* [What is needed] Nothing in the listing below should be skipped, so transcribe it all exactly.

--- Information shown ---

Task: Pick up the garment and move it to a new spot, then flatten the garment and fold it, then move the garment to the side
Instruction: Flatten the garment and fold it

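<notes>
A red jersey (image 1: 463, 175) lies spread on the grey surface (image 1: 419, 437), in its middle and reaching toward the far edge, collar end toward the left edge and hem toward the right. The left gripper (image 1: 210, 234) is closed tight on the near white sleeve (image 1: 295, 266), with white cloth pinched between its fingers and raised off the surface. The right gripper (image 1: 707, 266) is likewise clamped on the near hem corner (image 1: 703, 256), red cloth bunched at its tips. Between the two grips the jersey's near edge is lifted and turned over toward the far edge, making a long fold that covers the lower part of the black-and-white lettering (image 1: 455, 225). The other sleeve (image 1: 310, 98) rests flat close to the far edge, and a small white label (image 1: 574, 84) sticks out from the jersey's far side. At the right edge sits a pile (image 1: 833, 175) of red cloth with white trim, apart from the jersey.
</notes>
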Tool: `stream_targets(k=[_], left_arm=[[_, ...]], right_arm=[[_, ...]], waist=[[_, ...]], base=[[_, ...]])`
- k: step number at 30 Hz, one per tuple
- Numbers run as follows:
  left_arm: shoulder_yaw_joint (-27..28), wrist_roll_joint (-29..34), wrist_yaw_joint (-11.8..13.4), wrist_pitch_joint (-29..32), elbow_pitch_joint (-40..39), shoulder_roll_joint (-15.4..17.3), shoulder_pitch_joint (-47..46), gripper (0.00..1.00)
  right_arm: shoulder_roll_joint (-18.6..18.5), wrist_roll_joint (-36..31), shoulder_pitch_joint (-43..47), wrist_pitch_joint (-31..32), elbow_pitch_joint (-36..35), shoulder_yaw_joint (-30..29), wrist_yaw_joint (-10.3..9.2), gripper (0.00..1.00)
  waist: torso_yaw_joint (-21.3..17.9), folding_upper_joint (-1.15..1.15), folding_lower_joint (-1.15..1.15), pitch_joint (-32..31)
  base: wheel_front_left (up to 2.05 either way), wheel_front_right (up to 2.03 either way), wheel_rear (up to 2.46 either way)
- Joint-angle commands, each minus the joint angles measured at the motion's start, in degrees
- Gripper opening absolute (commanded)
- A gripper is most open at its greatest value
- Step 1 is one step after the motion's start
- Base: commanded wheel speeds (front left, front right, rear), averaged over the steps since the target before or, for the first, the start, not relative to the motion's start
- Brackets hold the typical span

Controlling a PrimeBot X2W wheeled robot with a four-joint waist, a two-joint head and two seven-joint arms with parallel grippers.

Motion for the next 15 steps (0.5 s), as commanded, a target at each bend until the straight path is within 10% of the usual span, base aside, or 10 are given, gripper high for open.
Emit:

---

* [Answer section]
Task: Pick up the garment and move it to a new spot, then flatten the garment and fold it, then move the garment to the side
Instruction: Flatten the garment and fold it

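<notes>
A red jersey (image 1: 463, 175) lies spread on the grey surface (image 1: 419, 437), in its middle and reaching toward the far edge, collar end toward the left edge and hem toward the right. The left gripper (image 1: 210, 234) is closed tight on the near white sleeve (image 1: 295, 266), with white cloth pinched between its fingers and raised off the surface. The right gripper (image 1: 707, 266) is likewise clamped on the near hem corner (image 1: 703, 256), red cloth bunched at its tips. Between the two grips the jersey's near edge is lifted and turned over toward the far edge, making a long fold that covers the lower part of the black-and-white lettering (image 1: 455, 225). The other sleeve (image 1: 310, 98) rests flat close to the far edge, and a small white label (image 1: 574, 84) sticks out from the jersey's far side. At the right edge sits a pile (image 1: 833, 175) of red cloth with white trim, apart from the jersey.
</notes>
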Tool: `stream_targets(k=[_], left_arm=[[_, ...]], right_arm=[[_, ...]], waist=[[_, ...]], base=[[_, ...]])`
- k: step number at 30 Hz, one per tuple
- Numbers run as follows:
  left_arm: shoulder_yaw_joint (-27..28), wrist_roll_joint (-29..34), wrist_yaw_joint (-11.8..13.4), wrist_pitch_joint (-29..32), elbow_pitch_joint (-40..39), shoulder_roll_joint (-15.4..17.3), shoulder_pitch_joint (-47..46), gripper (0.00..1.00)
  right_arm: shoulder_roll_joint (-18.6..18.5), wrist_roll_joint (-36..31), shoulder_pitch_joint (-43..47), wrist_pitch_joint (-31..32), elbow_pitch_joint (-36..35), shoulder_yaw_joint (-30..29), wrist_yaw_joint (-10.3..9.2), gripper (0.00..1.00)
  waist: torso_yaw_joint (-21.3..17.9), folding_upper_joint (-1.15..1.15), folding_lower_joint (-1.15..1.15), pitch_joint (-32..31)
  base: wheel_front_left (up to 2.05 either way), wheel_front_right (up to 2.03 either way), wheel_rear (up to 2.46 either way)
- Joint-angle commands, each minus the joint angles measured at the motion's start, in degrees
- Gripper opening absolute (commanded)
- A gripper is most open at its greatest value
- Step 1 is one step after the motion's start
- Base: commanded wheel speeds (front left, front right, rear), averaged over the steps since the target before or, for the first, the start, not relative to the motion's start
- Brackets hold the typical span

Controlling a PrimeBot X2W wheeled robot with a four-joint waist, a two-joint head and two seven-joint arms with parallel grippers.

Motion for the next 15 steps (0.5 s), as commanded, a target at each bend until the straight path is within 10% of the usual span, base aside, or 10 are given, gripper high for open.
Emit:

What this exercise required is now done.